Moses K. Yah, Town Chief of Dokai Ta Town said “we are currently facing series of challenges over here because of the forceful removal from on our various lands.” He further that a long time ago when SRC reportedly intruded into their lands, they wrote the company about the situation, informing that it could bring future embarrassment. But the company in its reply, according to Mr. Yah, informed them that it was not aware of the town in that area.
“We saw the company coming in again some years ago taking our land without any word to us or how it got the right to come in. We don’t understand why they are doing this, and all that they are doing for which we do not have enough land to make farm on, it cannot give us employment opportunities to help us send our children to school,” Jerry S. Baryogar, a resident of the area said.

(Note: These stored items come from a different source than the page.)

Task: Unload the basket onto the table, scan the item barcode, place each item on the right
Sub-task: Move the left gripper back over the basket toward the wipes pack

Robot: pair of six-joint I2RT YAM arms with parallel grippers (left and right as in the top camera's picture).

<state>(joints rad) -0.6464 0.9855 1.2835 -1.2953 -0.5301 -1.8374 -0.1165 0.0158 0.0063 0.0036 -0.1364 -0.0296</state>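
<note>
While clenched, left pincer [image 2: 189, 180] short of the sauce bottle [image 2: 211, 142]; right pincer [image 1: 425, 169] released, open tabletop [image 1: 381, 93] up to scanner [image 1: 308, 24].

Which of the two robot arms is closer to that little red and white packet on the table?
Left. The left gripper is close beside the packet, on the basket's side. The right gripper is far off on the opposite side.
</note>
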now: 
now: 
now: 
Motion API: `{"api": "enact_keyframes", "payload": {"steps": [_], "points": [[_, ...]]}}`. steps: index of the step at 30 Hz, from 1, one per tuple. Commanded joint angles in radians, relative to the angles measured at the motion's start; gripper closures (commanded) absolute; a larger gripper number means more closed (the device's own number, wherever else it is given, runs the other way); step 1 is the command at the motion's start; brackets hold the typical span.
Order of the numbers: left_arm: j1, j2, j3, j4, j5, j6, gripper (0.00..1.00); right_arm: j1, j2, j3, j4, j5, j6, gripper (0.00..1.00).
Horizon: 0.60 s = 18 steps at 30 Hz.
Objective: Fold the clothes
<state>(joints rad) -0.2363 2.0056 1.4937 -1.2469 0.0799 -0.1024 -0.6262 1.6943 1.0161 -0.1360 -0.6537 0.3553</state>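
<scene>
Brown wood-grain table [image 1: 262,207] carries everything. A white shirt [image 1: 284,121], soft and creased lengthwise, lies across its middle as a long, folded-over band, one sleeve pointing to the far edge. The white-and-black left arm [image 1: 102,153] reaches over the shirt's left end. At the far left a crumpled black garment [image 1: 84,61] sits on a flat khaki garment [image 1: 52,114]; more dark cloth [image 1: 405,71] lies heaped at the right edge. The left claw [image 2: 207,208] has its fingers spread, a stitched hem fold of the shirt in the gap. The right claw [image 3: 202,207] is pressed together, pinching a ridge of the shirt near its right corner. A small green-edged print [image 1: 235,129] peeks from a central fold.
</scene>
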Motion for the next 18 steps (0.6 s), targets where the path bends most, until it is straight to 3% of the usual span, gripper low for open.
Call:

He alleged that the company without any proof goes ahead to implicate young men of the villages surrounding the plantation of stealing rubber, and men who are working there will sometimes grab and beat those that they implicate.
When contacted, Mr, Jallah Mensah, Who is the Human Resource Manager of Salala Rubber Company, said he could not make any comment now because he is on vacation. “I cannot say anything about that because I am on vacation, and if I comment now, it means I am working.”
Salala Rubber Corporation along with the Liberia Agriculture Company (LAC) was granted concession in 1959. It was again acquired by Socfin in 2007, and since taking over there have been conflicts between it and the local villagers over its expansion. Socfin is a group of powerful agro-industrial conglomerate and it is listed on Luxembourg.
The land conflict in Margibi and Bong Counties involving villagers and SRC has led 22 villagers to file a complaint to the International Finance Corporation (IFC) Compliant Advisor Ombudsman (CAO). The IFC has granted US$10 million loans for the expansion of the company but with a condition that any act of expansion should be characterized by Free Prior and Informed Consent (FPIC) of the people, something that the SRC according to the villagers has fallen short of in their complaint.
An assessment team that visited the plantation earlier solicited views from both parties, and the company during the hearing resisted the allegations and argued that “Deeds or tribal certificates of land within the development area dated after 1959 when the concession agreement was signed are ineffectual under Liberian Law because the Concession Agreement supersedes any subsequent grants to the title.